Andrea savaş sırasında hayatını kaybetmiş olan eski dostlarının bedenleriyle de olsa son kez vedalaşırken Sirius'ta Remus'un yanına gitmişti.

Profesör Mcgonagall öğrencilerin cansız bedenlerine karşı duyduğu acı ve üzüntüyü en aza indirmeye çalışarak öğrencilerinin acısını tazelemek ve bilhassa umutlarını kaybetmemelerini istiyordu.

"Sorun değil Minerva hepimiz kötüyüz."

Bayan Pomfrey itiraf edemese de bastırdığı duyguları böyle bir savaş durumunda gizlenmesi gereken son şeymiş gibi görüyordu.
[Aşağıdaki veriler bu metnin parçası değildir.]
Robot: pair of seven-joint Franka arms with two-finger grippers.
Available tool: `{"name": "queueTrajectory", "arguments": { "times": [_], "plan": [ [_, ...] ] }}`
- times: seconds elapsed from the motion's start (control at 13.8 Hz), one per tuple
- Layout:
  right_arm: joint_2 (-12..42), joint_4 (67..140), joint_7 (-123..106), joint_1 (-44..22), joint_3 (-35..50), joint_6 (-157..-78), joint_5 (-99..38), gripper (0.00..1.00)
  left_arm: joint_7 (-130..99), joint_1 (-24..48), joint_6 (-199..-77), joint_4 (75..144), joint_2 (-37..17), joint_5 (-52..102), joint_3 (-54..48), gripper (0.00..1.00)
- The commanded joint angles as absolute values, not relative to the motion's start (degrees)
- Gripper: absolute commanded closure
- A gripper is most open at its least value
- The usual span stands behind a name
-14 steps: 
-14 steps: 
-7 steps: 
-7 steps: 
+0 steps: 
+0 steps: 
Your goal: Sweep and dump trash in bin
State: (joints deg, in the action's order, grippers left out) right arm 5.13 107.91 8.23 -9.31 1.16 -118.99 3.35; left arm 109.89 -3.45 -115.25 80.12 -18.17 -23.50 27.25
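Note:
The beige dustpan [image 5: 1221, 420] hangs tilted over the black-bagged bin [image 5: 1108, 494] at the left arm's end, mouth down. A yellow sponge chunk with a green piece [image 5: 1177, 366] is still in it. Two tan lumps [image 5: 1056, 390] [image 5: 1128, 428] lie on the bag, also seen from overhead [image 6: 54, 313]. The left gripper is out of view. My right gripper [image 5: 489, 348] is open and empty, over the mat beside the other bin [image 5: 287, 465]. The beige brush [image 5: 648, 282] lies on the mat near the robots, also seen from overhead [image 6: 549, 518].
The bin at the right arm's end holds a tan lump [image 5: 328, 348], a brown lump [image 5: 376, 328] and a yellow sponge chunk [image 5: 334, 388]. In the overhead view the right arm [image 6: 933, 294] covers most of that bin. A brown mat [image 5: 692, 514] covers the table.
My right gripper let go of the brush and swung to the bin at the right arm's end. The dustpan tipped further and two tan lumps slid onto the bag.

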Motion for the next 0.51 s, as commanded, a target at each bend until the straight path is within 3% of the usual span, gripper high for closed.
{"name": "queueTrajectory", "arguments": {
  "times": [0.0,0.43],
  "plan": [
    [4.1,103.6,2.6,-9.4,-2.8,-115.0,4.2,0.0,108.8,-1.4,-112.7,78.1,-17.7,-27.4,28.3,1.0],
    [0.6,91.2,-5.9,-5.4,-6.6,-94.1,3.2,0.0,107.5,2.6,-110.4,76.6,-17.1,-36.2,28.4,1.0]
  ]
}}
Yavaşça ellerine uzandığı Profesör Mcgonagall ise ölen eşi ve böcürt saldırısında kaybettiği bebeğinin ardından bu tür duygulara oldukça kapalı bir hâle bürünmüştü.

Ancak şu an onun da herkes kadar sevgi dolu kollarda acısını paylaşmaya ihtiyacı vardı.

Tıpkı o an tılsım sınıfının yanında yere çökmüş bir biçimde öylece yeri izleyen Harry ve Draco gibi.

"Yılandan kurtulamadık."

"Sorun değil."

Sessizlik tekrar hakim olduğunda Draco bu durumu bozmak için kafasında binbir çeşit şey kuruyordu ancak hiçbiri bir cümle hâlinde ağzından çıkmayı başaramamıştı.

"Potter!"

"Potter!"

Kupa Salonu'nun yanından gelen sese dönen Harry karşısında gördüğü Severus Snape'le asasını havalandırdı.

"Sadece bu şişeyi al ve Dumbledore'un odasındaki düşünseline git."

Harry Draco'ya döndüğünde onay verici bakışlar bekliyordu.Ve almıştı da.

Aldığı şişeyle gittiği odada tereddütsüz daldığı anılarda yaşadığı şokla irkildi.

Ailesi,annesi ile Severus Snape ve elbette Dumbledore'un tüm planladıklarını öğrenmişti.

Ancak bildiği şey geriye kalan tek şey Nagini değildi.Ve bunu yalnızca kendi bilmeliydi.